Efficacy of Stereotactic Radiosurgery in Patients with Multiple Metastases: Importance of Volume Rather Than Number of Lesions.

The role of stereotactic radiosurgery (SRS) in the treatment of multiple brain metastases is controversial. While whole brain radiation therapy (WBRT) has historically been the mainstay of treatment, its value is increasingly being questioned as emerging data supports that SRS alone can provide comparable therapeutic outcomes for limited (one to three) intracranial metastases with fewer adverse effects, including neurocognitive decline. Multiple recent studies have also demonstrated that patients with multiple (> 3) intracranial metastases with a low overall tumor volume have a favorable therapeutic response to SRS, with no significant difference compared to patients with limited metastases.
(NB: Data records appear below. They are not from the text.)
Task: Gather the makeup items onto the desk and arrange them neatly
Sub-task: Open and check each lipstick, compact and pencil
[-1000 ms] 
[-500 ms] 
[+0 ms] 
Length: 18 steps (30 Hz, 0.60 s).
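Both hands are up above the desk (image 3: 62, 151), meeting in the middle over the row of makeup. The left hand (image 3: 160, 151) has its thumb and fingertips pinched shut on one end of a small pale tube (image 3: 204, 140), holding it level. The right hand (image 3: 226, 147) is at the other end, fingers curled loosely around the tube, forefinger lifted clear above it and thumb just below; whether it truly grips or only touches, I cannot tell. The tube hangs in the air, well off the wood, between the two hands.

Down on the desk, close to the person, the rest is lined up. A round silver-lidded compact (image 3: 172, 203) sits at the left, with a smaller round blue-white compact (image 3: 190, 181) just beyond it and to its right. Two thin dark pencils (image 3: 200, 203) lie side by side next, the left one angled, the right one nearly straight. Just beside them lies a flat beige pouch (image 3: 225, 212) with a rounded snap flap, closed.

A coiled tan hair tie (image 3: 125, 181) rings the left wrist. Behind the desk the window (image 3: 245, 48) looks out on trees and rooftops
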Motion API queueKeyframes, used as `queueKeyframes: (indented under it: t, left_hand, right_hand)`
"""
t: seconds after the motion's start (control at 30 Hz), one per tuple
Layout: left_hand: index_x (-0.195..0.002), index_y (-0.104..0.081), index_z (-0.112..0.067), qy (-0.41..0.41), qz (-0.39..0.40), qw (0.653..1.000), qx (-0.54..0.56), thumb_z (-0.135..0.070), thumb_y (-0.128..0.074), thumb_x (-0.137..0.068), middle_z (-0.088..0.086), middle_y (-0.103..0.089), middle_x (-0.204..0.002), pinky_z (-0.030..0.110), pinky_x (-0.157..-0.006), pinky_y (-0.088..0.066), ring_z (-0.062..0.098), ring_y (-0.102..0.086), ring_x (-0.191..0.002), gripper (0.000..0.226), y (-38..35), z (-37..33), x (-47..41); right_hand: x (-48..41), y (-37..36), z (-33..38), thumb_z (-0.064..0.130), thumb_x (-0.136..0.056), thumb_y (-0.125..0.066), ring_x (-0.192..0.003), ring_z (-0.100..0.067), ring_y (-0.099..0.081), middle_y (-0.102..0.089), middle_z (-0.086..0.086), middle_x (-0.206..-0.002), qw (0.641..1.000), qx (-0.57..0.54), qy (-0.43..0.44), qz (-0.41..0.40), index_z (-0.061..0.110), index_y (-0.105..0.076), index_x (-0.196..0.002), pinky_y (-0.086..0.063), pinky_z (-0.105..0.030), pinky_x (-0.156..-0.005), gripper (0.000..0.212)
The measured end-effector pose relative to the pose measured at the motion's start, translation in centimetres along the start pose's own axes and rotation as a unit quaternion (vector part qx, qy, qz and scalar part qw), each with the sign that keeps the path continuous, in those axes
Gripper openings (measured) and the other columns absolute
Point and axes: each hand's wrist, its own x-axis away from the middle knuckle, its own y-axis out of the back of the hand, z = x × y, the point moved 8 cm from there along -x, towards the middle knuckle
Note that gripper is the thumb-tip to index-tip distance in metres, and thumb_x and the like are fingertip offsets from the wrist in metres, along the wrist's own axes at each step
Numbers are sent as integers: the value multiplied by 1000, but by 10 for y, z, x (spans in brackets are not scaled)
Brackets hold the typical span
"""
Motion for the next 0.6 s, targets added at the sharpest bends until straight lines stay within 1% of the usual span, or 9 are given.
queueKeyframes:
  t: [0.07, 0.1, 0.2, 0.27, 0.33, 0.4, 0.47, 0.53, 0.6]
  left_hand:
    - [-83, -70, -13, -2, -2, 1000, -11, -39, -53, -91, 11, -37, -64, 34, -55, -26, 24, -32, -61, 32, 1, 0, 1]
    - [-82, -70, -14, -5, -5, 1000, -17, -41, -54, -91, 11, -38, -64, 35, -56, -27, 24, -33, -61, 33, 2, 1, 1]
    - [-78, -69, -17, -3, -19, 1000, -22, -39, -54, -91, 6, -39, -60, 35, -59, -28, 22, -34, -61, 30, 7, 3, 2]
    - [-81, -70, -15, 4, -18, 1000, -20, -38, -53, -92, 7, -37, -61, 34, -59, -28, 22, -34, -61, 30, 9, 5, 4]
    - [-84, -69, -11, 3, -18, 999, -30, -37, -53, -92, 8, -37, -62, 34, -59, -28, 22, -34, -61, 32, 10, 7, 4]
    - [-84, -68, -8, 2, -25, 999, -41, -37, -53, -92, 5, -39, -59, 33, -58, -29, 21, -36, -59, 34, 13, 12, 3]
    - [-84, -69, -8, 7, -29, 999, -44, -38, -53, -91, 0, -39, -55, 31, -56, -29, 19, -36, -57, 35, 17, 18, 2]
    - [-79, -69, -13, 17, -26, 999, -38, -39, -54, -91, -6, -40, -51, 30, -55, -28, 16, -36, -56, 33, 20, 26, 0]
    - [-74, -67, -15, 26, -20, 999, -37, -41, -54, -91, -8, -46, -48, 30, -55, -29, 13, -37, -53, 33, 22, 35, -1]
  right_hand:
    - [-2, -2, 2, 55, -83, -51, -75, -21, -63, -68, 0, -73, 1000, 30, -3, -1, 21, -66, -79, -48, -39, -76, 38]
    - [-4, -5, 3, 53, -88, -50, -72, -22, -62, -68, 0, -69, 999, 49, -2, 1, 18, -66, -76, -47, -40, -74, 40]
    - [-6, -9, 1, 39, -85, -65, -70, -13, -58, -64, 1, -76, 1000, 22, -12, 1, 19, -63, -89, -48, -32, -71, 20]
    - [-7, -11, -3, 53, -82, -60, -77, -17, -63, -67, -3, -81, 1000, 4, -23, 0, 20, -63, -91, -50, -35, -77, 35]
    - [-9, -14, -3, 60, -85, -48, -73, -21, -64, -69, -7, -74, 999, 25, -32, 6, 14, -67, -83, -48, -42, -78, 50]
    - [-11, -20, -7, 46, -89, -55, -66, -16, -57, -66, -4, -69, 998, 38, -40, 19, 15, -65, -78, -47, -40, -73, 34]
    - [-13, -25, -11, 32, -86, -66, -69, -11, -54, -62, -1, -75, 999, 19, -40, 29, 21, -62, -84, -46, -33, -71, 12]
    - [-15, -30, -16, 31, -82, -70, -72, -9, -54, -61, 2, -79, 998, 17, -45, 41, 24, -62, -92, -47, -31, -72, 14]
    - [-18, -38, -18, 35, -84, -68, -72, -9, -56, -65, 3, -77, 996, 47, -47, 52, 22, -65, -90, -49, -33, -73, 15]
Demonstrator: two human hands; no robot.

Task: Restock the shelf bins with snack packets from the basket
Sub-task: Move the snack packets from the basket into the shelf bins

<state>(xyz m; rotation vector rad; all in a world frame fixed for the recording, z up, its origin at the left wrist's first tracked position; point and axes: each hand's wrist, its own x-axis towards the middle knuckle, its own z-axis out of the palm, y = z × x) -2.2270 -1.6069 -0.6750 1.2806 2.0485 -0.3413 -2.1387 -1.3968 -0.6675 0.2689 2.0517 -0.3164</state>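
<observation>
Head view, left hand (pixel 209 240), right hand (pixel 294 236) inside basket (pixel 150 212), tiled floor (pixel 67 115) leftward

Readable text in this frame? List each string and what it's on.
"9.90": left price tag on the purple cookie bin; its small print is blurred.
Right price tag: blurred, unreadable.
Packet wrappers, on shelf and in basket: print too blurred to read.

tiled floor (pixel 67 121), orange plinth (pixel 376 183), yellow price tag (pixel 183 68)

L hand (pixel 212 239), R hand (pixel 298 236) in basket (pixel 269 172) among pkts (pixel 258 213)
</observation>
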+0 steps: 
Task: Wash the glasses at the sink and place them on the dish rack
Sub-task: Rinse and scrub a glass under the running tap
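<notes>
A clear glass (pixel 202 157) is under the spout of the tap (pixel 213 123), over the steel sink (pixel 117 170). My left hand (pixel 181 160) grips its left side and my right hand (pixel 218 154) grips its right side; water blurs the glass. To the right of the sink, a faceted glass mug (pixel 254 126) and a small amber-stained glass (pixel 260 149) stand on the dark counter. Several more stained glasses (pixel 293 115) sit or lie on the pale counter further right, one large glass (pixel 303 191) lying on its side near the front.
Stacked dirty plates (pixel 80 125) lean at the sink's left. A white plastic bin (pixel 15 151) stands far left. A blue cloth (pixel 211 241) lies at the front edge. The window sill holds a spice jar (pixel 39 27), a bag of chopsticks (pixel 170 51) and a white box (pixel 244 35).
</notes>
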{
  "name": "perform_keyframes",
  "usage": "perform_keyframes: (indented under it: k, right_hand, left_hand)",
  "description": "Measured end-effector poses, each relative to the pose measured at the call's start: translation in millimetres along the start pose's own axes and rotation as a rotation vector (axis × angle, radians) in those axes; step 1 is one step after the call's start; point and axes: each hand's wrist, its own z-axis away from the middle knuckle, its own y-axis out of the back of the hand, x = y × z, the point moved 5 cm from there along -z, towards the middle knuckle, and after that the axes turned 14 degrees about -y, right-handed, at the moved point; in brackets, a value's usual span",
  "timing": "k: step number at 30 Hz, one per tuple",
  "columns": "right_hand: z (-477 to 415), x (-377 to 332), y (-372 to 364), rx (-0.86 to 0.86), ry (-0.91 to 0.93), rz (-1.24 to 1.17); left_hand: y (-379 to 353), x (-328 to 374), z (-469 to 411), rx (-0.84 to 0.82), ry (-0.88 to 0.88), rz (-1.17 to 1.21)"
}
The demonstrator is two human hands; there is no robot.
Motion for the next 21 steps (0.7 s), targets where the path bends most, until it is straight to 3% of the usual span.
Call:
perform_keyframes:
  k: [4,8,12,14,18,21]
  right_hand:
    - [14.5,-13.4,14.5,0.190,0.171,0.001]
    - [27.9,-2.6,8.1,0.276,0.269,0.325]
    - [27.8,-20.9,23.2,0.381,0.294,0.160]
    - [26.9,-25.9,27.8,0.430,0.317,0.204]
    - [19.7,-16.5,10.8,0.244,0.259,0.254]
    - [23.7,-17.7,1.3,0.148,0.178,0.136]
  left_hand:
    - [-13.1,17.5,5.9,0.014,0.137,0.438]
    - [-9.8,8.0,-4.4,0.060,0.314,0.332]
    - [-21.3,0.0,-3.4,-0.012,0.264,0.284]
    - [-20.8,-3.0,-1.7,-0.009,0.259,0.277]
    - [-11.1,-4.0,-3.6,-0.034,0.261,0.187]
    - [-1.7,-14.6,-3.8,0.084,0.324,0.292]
Herein, we present a patient with previously controlled breast cancer who presented with multiple recurrences of intracranial metastases but low total intracranial tumor volume each time. This patient underwent SRS alone for a total of 40 metastatic lesions over three separate procedures with good local control and without any significant cognitive toxicity. The patient eventually opted for enrollment in the NRG-CC001 clinical trial after multiple cranial recurrences. She received conventional WBRT with six months of memantine and developed significant neurocognitive side effects. This case highlights the growing body of literature supporting the role of SRS alone in the management of multiple brain metastases and the importance of maximizing neurocognition as advances in systemic therapies prolong survival in Stage IV cancer.